Mikheyev & Tin performed a lot of extrapolation from the alignment statistics they obtained and calculated, such as a seemingly absurd number of flowcells to sequence even a small microbial genome.  In contrast, Nick Loman has discussed SNP calling on bacterial genomes and Mike Schatz has started talking about his work assembling Saccharomyces using corrected MinION data.  Because Mikheyev & Tin failed to explore a wide range of parameters, or to pay attention to the MAP community whilst they were rushing off their manuscript, and as a result they've generated a grotesquely flawed analysis.  It would certainly be the honorable approach for the authors to retract this embarrassment before it is actually printed.

More datasets generated using newer chips and kits should be showing up soon; Nick Loman is apparently wrangling a very large microbial set to a public location. These should give a wide audience a snapshot of the current status of the platform, though the next round of protocol improvements, kits and flowcells is already winging its way around the world.  I'm sure there will be lively debate around biases, error modes and real throughput, as well as what applications it can and cannot be used for (and particularly applications for which it is uniquely suited). If Mikheyev & Tin can contribute anything to the evaluation of this sequencing platform, it is to provide a stark object lesson in the necessity of well-vetted methods, and the wisdom of collaborating with the community rather than launching misguided solo punditry. 


homolog.us said...

Hi Keith,

I did my own analysis and had trouble getting anything meaningful. Maybe you can tell me where I am going wrong.

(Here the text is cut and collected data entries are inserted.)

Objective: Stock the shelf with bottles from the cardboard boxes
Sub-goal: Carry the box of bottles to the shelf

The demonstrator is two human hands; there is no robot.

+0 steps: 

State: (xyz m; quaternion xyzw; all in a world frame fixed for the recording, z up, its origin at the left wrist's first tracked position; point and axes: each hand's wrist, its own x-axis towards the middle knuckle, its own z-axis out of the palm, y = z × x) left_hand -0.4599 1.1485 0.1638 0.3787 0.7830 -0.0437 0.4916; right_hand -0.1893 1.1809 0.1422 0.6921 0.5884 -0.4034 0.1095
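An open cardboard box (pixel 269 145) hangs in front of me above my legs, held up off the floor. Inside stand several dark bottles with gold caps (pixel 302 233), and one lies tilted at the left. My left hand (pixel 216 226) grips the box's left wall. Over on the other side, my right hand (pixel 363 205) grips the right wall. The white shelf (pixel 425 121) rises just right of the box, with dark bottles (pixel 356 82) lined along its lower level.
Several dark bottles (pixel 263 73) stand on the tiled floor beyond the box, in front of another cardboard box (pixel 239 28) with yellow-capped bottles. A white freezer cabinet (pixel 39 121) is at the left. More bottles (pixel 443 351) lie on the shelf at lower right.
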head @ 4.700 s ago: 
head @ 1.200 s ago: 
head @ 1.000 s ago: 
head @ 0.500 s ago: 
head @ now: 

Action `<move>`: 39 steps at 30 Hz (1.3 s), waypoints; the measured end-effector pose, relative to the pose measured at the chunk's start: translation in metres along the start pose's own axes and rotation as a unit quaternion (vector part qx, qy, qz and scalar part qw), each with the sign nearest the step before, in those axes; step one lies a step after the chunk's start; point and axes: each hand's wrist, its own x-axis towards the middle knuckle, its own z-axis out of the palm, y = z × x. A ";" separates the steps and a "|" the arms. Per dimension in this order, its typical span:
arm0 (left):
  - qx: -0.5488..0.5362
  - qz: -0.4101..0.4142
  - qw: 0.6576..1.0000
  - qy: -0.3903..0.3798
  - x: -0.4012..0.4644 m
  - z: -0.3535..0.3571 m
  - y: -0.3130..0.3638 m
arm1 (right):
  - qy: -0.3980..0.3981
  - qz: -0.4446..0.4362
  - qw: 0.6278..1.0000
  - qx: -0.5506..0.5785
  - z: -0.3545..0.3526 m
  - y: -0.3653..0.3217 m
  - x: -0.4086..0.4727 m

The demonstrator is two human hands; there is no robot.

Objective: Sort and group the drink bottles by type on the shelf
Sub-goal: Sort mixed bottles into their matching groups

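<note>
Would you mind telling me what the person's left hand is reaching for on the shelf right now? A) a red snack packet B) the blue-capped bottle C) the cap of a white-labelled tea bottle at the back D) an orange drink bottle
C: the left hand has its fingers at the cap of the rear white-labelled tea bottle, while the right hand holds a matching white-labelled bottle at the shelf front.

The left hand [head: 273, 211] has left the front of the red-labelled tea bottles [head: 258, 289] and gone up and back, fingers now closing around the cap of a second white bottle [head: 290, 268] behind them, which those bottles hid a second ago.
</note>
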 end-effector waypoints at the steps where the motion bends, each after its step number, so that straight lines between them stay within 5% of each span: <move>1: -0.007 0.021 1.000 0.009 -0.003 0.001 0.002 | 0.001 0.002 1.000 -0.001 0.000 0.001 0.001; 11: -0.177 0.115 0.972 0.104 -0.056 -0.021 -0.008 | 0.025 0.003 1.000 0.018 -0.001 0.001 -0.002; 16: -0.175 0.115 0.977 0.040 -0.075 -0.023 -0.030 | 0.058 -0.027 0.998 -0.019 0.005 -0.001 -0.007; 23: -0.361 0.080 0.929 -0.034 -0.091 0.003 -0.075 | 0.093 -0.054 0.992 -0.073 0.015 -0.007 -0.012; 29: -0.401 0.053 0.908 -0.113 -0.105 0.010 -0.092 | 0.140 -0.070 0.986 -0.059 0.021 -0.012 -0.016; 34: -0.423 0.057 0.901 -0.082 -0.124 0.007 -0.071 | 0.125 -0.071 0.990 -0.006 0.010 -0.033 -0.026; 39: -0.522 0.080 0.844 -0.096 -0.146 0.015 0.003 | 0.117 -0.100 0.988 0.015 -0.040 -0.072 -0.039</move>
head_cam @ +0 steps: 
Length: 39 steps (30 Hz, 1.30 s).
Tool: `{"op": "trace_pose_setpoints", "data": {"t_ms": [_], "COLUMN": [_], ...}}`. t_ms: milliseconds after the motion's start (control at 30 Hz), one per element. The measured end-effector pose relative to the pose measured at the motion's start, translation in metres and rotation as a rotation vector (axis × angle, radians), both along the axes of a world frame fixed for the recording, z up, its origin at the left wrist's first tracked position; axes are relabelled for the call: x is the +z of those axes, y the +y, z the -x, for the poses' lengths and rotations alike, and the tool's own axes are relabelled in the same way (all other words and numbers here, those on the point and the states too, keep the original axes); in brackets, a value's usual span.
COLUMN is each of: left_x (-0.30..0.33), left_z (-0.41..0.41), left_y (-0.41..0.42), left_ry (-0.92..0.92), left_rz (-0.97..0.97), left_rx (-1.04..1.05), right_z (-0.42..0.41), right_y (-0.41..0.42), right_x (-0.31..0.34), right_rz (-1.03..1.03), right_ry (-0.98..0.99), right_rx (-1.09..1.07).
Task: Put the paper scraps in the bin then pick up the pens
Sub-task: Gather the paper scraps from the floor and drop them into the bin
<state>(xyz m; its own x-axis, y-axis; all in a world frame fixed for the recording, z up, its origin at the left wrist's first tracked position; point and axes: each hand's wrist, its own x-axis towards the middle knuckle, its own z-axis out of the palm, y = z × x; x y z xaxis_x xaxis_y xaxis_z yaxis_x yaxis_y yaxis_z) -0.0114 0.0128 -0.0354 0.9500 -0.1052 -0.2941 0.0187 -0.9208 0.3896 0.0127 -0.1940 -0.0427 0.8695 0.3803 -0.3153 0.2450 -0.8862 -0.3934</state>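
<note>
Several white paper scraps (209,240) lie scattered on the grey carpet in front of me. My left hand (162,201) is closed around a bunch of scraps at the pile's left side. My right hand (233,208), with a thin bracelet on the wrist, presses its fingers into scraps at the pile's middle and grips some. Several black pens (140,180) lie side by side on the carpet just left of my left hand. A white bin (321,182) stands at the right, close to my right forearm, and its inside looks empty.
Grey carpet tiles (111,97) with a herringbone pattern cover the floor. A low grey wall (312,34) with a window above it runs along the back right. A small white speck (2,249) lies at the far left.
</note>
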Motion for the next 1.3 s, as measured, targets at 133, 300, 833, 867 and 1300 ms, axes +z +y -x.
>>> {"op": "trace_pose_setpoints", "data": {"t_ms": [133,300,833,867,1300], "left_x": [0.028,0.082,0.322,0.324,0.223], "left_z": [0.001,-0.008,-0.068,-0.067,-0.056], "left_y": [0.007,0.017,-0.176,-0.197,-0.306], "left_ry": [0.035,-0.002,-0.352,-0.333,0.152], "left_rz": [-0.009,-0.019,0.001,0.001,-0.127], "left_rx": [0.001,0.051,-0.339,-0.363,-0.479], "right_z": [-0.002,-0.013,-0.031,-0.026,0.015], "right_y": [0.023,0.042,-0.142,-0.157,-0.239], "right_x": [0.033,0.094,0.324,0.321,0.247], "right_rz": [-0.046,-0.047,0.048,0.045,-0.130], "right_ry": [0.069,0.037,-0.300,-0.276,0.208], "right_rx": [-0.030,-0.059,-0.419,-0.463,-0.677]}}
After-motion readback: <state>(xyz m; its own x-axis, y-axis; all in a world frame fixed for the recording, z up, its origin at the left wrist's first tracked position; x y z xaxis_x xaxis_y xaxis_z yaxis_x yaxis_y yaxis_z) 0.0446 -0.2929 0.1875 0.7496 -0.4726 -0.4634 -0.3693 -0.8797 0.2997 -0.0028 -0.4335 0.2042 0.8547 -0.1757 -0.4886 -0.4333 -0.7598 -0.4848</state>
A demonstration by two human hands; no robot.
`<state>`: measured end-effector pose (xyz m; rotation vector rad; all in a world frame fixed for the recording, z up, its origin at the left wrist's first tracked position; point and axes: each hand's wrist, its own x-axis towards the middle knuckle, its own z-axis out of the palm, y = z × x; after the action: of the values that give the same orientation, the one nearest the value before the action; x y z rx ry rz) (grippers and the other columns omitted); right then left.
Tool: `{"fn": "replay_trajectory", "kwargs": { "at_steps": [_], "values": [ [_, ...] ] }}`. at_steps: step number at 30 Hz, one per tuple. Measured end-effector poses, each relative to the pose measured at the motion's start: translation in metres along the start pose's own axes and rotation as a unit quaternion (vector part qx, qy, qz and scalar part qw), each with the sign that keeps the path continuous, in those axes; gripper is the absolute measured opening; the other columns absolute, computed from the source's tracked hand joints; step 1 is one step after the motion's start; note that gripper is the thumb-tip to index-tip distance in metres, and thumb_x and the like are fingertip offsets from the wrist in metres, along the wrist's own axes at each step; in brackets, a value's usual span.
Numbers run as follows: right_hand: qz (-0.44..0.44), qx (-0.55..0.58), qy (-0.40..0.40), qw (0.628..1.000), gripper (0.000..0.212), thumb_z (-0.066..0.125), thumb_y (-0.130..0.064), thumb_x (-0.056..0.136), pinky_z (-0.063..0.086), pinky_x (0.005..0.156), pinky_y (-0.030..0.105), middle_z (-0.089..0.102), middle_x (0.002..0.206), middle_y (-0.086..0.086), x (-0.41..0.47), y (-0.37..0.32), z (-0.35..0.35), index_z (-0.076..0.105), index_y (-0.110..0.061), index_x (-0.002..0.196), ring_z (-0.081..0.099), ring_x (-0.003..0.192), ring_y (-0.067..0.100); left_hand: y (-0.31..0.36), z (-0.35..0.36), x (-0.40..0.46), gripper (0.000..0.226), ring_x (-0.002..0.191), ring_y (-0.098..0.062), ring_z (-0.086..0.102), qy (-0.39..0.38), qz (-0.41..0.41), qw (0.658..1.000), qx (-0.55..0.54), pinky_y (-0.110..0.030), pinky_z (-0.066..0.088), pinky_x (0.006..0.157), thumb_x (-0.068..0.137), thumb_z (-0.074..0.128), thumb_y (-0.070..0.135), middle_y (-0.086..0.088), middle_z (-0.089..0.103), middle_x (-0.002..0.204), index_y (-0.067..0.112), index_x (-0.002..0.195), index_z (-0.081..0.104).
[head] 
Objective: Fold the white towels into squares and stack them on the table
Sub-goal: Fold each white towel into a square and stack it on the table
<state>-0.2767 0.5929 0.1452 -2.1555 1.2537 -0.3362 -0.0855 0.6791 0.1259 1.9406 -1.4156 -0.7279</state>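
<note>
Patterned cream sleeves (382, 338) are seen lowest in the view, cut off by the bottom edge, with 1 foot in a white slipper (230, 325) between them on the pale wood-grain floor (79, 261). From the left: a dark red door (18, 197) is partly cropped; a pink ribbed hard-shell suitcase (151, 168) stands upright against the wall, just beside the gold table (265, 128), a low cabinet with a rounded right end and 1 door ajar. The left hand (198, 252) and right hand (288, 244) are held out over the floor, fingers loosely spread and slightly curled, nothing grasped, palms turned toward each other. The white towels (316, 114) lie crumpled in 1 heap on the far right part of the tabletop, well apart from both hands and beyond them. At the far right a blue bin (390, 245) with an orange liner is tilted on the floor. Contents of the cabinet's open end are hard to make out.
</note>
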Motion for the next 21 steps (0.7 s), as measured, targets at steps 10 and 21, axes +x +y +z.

I took all reads from Mikheyev's set and determined a k-mer distribution (k=12). If the data set is truly reflective of the genome, highly occurring kmers from that distribution should match the genome. I do not see that happening.

I am doing the same analysis with Ecoli data now, and if that one works, then maybe the problem is with Mikheyev's data.

Will get back to you.

Keith Robison said...

The kmer analysis you describe is going to fail with high indel rates.

What does this look like for raw PacBio CLR data?

homolog.us said...

"The kmer analysis you describe is going to fail with high indel rates."

Mathematically I do not see why. Here I worked out k-mer dist in E. coli, but still lot needs to be done.


Keith Robison said...

Sorry, wrong thought - error mode didn't matter, just error rate. If you picked too long a For the error rate, then few legitimate kmers will exist and you won't find your relationship.